WHAT NEEDS TO BE DONE » The required output is the lines below from the line containing "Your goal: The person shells" to the line containing "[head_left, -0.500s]", inclusive, retyped exactly. No other lines belong in it.

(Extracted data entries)

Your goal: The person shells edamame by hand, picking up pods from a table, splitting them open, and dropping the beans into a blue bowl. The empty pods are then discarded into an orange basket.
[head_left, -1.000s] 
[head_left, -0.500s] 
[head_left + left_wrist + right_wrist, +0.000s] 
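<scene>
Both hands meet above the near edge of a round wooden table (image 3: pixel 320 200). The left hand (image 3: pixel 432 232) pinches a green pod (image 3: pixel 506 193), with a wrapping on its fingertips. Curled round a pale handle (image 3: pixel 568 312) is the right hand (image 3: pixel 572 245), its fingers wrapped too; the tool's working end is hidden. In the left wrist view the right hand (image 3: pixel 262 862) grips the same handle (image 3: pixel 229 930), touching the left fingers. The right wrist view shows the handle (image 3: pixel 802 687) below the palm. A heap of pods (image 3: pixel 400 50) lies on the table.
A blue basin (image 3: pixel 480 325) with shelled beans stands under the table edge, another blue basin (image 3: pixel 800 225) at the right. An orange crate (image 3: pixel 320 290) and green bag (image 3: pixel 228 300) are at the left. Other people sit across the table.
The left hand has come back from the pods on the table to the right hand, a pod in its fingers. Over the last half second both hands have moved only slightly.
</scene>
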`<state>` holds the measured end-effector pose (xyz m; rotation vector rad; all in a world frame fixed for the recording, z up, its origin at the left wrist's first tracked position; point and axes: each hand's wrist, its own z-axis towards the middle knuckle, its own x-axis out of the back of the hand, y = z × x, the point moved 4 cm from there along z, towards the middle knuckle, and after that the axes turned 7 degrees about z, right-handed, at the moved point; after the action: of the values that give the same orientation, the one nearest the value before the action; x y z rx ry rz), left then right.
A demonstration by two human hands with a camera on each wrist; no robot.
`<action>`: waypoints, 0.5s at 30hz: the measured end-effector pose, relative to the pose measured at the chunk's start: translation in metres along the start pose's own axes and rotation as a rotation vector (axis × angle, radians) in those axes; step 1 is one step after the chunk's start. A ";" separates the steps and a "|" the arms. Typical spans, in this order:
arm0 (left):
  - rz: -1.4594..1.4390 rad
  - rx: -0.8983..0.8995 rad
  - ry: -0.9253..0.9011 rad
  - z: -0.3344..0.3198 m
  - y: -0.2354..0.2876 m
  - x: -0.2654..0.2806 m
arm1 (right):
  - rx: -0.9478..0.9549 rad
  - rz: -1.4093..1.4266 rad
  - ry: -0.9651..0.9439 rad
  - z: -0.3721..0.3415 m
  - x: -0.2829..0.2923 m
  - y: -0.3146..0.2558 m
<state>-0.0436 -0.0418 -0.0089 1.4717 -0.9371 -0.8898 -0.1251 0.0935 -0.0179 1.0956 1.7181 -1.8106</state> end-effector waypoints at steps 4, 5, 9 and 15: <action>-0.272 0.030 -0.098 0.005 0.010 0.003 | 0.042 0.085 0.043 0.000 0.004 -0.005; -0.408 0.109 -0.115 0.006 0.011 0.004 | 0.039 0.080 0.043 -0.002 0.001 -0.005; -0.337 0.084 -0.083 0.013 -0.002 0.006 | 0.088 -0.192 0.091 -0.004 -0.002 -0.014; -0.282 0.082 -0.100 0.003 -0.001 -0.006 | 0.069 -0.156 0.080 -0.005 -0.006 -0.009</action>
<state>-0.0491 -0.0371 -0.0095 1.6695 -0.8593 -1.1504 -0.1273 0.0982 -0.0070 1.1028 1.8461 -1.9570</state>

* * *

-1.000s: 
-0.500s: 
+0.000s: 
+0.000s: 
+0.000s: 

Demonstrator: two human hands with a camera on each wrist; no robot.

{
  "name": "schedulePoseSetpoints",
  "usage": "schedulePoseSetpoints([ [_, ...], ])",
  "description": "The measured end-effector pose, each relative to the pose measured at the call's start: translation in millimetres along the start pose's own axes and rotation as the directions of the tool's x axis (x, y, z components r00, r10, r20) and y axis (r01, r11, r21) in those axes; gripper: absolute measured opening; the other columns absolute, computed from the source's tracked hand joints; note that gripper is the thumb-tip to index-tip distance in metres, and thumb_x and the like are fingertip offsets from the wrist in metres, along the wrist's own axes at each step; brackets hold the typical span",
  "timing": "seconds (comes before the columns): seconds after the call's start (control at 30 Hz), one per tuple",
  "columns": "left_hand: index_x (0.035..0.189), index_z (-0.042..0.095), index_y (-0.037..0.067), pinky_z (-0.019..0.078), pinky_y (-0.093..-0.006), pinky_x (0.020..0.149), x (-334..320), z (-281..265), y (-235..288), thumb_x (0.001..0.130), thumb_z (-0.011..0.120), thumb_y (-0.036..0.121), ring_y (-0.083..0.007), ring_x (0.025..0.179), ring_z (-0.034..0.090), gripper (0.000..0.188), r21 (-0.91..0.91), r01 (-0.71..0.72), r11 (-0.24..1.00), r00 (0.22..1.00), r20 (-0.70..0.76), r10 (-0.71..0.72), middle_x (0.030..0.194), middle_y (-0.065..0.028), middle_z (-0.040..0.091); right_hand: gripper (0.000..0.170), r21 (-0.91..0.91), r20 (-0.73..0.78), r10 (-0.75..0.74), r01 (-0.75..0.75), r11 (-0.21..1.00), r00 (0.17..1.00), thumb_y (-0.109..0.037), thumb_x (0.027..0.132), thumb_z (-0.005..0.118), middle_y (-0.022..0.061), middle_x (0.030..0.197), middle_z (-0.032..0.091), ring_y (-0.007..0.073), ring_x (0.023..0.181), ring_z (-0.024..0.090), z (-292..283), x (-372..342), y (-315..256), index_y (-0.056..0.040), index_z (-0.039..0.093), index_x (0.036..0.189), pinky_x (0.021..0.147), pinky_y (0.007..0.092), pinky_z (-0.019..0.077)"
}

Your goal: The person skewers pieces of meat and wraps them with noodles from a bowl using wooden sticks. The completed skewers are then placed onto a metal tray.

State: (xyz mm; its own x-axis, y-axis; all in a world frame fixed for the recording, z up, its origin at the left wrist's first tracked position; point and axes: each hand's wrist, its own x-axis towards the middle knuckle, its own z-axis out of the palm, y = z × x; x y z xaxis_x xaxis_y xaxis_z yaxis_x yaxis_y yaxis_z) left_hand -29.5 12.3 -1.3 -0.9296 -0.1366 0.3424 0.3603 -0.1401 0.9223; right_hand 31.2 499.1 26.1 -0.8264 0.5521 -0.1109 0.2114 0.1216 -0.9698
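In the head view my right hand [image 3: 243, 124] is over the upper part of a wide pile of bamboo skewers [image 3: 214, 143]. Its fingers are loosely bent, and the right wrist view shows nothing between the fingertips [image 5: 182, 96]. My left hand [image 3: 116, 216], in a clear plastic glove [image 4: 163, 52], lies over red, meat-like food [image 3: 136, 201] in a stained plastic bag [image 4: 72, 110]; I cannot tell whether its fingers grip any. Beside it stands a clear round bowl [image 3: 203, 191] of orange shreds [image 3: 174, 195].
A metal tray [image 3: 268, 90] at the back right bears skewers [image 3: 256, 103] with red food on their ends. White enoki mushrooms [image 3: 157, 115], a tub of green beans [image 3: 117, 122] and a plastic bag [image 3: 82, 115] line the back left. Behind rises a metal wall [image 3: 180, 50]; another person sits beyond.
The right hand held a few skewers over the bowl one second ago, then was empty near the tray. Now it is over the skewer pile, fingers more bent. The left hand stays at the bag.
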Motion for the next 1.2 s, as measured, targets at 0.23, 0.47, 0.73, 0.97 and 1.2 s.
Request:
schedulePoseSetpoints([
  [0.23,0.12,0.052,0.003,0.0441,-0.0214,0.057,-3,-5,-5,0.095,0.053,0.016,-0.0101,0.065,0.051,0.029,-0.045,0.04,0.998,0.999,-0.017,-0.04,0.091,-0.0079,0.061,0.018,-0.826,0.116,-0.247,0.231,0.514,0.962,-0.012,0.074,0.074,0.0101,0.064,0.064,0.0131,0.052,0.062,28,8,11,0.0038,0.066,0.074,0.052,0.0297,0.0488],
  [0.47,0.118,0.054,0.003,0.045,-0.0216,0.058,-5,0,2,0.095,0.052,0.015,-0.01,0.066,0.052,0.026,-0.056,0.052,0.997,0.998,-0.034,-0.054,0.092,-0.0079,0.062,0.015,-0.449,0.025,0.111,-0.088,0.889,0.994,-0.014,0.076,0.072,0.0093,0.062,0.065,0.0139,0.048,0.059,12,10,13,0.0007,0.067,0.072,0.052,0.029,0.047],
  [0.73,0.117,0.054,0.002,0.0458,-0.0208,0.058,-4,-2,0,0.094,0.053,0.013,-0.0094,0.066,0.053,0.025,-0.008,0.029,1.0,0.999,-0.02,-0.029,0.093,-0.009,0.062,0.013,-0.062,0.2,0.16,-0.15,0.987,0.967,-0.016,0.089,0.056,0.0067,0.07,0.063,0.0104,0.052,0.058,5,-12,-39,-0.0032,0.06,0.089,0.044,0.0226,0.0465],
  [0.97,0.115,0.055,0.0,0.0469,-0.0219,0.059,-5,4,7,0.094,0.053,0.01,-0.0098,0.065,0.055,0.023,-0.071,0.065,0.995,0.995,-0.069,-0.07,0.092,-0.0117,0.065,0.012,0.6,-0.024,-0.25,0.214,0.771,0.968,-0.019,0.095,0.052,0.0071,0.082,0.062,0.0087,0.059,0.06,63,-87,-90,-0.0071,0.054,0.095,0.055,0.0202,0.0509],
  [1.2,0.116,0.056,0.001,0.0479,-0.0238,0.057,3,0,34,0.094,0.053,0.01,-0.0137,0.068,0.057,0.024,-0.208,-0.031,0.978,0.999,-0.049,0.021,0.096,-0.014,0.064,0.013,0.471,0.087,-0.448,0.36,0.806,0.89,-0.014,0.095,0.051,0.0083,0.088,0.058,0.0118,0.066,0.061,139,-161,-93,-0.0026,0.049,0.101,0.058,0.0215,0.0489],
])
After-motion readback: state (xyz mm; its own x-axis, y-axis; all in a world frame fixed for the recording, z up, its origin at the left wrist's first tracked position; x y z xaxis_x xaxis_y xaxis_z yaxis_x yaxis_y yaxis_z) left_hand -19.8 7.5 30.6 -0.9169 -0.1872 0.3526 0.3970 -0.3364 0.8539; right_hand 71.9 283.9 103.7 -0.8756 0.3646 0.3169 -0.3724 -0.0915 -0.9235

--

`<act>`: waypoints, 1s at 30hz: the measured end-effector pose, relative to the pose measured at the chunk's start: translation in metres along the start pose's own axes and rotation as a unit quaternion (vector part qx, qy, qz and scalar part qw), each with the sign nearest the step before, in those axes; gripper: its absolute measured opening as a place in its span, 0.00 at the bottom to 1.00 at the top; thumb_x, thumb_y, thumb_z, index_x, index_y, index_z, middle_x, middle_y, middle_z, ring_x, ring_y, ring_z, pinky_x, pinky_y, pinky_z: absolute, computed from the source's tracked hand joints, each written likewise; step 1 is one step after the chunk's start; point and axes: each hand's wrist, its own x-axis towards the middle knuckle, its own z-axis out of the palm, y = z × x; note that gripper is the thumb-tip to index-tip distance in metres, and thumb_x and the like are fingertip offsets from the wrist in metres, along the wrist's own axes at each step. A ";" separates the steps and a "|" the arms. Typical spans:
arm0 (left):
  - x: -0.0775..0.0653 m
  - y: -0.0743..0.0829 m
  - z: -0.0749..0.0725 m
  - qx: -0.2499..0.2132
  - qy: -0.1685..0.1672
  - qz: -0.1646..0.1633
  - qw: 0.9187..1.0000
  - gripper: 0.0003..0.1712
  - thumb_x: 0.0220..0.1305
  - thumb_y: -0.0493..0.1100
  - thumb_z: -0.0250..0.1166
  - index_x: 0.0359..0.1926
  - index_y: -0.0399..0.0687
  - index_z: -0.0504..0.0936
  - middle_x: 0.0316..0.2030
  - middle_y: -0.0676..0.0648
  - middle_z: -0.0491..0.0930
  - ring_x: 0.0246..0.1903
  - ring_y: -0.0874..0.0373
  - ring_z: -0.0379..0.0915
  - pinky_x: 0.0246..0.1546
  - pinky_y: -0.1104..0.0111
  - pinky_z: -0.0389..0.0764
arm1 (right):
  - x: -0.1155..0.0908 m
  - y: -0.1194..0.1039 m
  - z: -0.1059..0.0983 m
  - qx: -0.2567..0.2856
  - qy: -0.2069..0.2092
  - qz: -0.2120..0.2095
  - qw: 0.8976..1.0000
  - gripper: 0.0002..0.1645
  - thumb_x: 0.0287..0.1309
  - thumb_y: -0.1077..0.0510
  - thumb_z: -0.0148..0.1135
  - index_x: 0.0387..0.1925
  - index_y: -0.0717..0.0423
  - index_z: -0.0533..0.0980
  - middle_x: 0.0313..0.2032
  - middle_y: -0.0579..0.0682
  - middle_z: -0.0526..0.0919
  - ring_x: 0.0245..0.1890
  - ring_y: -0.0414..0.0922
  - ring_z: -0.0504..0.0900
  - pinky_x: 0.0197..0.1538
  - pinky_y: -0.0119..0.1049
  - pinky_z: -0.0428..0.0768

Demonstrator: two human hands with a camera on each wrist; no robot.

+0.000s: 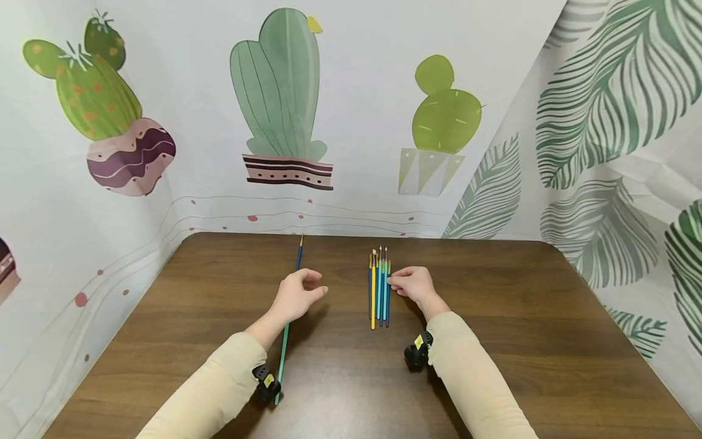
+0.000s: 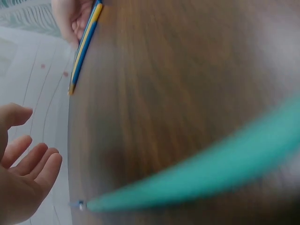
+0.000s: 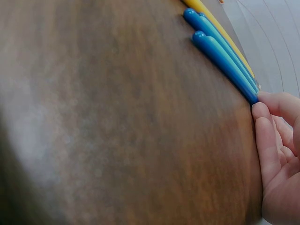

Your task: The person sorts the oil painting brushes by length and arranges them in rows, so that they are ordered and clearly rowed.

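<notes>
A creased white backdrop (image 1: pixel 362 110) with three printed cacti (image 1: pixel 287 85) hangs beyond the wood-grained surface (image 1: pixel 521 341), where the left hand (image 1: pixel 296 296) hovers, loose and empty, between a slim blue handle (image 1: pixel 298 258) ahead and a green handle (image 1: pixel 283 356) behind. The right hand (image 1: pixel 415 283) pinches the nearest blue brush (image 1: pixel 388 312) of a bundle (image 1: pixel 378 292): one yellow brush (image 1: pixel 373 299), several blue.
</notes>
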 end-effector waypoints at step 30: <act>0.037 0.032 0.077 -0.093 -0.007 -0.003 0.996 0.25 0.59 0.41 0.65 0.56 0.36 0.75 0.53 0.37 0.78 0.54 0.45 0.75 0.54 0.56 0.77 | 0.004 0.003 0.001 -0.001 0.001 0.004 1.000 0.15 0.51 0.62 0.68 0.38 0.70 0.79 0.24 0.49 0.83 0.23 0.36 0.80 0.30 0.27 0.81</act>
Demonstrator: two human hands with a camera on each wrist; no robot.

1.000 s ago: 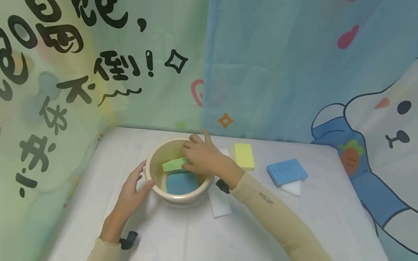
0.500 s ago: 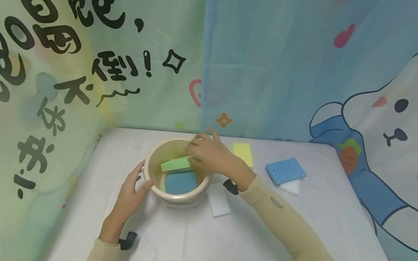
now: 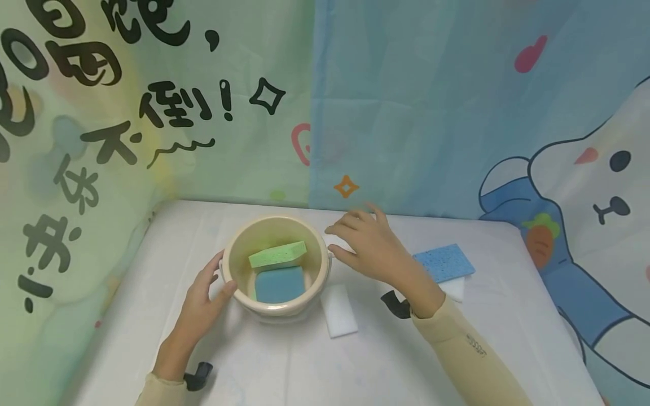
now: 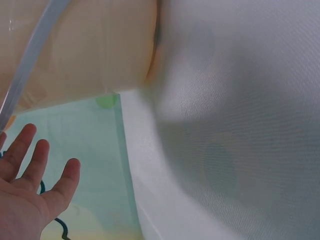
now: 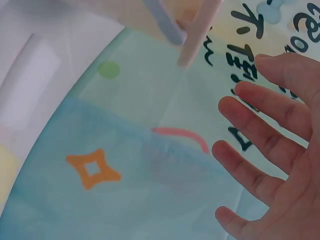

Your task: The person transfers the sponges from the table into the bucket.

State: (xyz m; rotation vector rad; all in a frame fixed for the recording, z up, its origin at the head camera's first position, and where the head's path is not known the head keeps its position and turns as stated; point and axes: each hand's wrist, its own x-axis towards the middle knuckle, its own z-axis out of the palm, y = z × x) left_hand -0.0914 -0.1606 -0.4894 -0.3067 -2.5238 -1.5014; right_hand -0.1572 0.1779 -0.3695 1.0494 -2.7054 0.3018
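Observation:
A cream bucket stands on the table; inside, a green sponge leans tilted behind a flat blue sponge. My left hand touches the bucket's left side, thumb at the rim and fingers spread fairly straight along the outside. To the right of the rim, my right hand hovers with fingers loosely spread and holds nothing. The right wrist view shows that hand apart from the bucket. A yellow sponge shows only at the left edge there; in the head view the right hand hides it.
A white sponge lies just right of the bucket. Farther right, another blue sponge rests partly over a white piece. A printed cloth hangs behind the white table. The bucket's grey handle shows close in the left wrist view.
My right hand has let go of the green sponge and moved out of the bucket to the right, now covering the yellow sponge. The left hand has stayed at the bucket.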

REPLY »
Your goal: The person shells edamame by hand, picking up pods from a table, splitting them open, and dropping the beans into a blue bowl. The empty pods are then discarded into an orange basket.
[head_left, -1.000s] 
[head_left, -0.500s] 

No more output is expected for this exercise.